甚至还有院子里每户人家的详细背景:三大爷阎埠贵有四个孩子,两男两女,都上了学。二大爷刘海中有三个儿子,老大已经进了厂子当工人。一大爷没有亲生子女,但收养了一个侄子。贾东旭的父亲早逝,母亲跟他住在一起,是个厉害的老太太。

这些信息对林墨来说比什么都珍贵。

"赵先生,阎埠贵这个人到底有多抠?"

赵先生的游魂飘在半空中,缓缓说道:"此人家中虽有余粮,却从不肯多施一粒。上月的鸡蛋换了钱,全存进了银行。他家孩子想吃个鸡蛋都得等过年。院中皆知此人吝啬,背地里叫他'阎王爷'——不是说他狠,是说他抠。"

"那何雨柱呢?"

"何家小子,心善而口拙。做的饭菜甚好,却常遭人取笑。他每月工资四十二元,在院中算是不错,却总被人占便宜。上月借给刘海中三块钱,至今未还。刘海中还到处说何雨柱小气,真是岂有此理。"

赵先生虽然是清末的鬼魂,但在阴间待了这么多年,对阳间的事情也是有所了解的。而且他生前就是个正直的读书人,看到不平之事也会愤愤不平。

林墨把每个人的信息都默默记在心里。

他发现,这座四合院就像一个小社会,人际关系错综复杂。有善良的、有精明的、有泼辣的、有心酸的。而他作为一个八岁的孤儿,要在这样的环境里生存下去,光靠鬼魂的能力是不够的,还必须赢得人心。

赢得人心不靠讨好,靠的是——让人觉得你有用。

当你对别人有价值的时候,别人才会真正尊重你。

这是林墨在现代社会学到的最重要的一课。在职场上,那些最能混的人往往不是最有能力的人,而是最善于让别人觉得自己"有用"的人。

他要把这个道理搬到1963年的四合院来。

夜深了,赵先生的游魂开始变得模糊——林墨的精力快要耗尽了。他的眼皮越来越重,脑袋也开始昏沉起来。

"今日便到这里吧。"赵先生说,声音越来越远。

"多谢赵先生。"林墨在心中说。

游魂消散,屋子里恢复了黑暗和寂静。

林墨躺回破床上,闭上眼睛,脑子里却高速运转着。

秦淮茹给他的那碗粥,他一直记在心里。
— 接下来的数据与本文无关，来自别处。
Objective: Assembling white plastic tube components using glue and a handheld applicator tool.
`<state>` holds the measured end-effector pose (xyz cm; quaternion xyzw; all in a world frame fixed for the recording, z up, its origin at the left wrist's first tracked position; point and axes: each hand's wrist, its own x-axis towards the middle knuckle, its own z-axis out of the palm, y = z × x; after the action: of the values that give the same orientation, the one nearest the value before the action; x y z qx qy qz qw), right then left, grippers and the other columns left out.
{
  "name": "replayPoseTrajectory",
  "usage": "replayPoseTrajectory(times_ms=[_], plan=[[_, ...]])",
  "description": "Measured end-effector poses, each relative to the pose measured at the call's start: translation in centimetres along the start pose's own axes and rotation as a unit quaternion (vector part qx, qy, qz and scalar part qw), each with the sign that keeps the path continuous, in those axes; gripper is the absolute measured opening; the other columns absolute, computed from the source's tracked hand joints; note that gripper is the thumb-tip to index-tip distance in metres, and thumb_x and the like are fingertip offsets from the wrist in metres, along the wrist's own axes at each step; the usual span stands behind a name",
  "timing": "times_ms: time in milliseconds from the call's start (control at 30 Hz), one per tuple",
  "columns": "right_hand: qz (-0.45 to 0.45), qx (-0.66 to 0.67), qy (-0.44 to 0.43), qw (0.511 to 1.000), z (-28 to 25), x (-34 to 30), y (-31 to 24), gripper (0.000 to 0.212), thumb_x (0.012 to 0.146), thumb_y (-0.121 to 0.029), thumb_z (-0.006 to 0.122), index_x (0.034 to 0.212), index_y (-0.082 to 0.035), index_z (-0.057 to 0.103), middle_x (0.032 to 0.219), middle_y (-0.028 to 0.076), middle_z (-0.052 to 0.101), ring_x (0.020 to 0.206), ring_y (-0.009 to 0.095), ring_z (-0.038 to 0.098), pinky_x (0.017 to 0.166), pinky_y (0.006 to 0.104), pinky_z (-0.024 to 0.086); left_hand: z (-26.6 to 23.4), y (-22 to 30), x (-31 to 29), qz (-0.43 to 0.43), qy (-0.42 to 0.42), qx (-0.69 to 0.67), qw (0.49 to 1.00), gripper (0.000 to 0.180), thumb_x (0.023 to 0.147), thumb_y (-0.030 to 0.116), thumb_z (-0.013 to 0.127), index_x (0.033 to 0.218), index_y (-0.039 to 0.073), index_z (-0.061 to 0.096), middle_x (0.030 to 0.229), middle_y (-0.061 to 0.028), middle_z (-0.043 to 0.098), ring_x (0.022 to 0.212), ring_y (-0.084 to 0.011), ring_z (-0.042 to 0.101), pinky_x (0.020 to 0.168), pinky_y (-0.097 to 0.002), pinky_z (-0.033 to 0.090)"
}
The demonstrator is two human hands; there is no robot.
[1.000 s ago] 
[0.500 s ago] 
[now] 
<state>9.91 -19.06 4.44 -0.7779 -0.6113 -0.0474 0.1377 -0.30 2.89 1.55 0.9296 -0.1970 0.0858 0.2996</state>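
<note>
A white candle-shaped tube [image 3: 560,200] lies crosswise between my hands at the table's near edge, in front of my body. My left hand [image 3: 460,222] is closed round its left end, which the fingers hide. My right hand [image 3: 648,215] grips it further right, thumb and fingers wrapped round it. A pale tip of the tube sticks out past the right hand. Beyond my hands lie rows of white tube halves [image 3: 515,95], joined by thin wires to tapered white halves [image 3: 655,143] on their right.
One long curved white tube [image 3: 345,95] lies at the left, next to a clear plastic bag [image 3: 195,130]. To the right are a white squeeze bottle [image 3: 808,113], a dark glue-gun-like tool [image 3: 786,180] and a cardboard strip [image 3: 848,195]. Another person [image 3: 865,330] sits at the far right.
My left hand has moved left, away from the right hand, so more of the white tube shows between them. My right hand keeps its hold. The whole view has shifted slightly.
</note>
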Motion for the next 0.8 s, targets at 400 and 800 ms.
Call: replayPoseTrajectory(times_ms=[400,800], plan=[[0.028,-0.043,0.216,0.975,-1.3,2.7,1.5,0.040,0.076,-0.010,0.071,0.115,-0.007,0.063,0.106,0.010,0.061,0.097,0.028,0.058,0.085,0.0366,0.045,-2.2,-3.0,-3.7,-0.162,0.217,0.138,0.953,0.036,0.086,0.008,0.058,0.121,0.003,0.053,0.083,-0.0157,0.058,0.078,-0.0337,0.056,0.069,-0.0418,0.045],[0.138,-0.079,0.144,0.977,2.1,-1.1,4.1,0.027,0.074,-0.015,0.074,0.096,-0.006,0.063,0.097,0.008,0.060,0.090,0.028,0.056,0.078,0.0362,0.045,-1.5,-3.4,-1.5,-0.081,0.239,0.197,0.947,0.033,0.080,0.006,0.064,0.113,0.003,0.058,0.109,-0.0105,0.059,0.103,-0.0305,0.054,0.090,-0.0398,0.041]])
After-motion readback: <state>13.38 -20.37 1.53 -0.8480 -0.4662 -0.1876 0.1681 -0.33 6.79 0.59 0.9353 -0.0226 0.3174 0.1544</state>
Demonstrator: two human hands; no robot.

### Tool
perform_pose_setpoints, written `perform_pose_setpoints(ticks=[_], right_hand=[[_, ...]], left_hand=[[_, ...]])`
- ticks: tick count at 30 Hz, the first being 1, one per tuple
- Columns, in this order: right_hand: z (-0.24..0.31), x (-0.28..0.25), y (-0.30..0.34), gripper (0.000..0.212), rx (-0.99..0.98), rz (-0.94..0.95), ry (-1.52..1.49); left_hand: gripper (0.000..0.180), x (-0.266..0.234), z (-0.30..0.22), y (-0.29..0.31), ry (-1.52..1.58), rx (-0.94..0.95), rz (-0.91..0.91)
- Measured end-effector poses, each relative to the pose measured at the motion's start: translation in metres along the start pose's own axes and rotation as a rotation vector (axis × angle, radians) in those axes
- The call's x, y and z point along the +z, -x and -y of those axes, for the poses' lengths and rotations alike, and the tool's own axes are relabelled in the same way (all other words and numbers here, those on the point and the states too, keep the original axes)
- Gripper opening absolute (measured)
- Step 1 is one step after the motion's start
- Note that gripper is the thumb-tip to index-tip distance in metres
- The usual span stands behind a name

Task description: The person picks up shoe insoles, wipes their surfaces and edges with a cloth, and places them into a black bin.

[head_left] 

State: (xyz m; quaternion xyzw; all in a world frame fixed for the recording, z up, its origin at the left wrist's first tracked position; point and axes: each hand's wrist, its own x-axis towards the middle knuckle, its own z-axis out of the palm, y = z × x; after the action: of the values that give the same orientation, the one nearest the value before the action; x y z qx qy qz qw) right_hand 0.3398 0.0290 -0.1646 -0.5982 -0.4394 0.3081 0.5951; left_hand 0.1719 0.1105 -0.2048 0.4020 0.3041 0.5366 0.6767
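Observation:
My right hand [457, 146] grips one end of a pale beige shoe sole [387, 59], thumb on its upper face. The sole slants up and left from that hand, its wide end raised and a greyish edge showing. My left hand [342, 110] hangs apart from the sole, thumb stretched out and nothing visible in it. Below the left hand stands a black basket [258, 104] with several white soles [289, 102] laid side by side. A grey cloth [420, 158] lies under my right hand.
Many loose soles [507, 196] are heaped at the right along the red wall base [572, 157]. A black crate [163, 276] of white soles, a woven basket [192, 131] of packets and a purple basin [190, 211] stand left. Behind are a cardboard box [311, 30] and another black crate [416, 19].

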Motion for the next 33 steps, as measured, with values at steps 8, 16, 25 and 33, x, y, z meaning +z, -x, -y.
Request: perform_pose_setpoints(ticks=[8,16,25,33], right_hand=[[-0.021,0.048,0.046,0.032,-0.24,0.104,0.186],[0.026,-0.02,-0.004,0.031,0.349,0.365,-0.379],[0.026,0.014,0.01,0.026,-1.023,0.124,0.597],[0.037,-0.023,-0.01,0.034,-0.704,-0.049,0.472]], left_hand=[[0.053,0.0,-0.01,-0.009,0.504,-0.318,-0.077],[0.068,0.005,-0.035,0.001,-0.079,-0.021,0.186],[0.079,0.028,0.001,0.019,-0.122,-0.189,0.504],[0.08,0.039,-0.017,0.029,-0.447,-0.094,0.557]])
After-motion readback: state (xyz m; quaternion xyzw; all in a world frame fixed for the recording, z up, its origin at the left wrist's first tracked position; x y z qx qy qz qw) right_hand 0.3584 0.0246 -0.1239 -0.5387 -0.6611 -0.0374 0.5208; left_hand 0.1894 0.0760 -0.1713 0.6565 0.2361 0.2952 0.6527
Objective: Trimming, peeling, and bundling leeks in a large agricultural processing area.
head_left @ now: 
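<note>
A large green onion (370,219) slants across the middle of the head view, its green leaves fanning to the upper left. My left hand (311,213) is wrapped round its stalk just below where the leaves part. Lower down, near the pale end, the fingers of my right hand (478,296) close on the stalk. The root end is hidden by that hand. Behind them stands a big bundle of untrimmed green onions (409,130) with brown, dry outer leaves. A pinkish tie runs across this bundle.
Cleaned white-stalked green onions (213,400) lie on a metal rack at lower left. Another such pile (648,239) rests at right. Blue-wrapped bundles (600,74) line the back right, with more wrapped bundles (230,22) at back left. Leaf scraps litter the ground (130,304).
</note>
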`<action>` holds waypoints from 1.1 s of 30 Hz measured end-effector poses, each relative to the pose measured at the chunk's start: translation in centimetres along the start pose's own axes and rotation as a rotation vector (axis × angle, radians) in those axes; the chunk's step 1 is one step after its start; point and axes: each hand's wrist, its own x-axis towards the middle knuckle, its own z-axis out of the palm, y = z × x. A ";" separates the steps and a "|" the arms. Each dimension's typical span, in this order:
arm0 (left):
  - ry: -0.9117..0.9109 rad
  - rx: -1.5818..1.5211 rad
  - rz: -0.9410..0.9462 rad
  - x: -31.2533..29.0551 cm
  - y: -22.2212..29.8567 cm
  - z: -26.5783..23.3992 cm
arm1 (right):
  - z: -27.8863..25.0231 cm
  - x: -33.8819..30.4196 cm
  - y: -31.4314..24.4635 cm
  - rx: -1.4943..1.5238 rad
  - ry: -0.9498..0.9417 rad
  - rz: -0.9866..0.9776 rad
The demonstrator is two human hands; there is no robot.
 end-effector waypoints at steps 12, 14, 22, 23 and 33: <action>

他需要确认一件事——秦淮茹家的粮票到底怎么了。如果他的记忆没错,应该是被人偷了。而他能用鬼魂的力量帮她找回来。

但眼下,他最需要解决的是另一个更紧迫的问题——他的窝头被人偷了。

今天下午他回来的时候,发现墙角陶罐里的窝头少了一个。他以为是老鼠干的,但仔细一看,罐子上的盖子是被打开过的。老鼠不可能掀盖子。

有人偷了他的窝头。

在1963年,一个孤儿辛辛苦苦攒下的窝头被人偷走,这已经不是偷窃了——这是在抢他的命。每个窝头都是他用体力和汗水换来的,别人偷走一个窝头,就意味着他有一天要挨饿。

小墨的眼中闪过一丝冷意。

谁偷的,他一定要查出来。而查这个事情,他有别人没有的手段。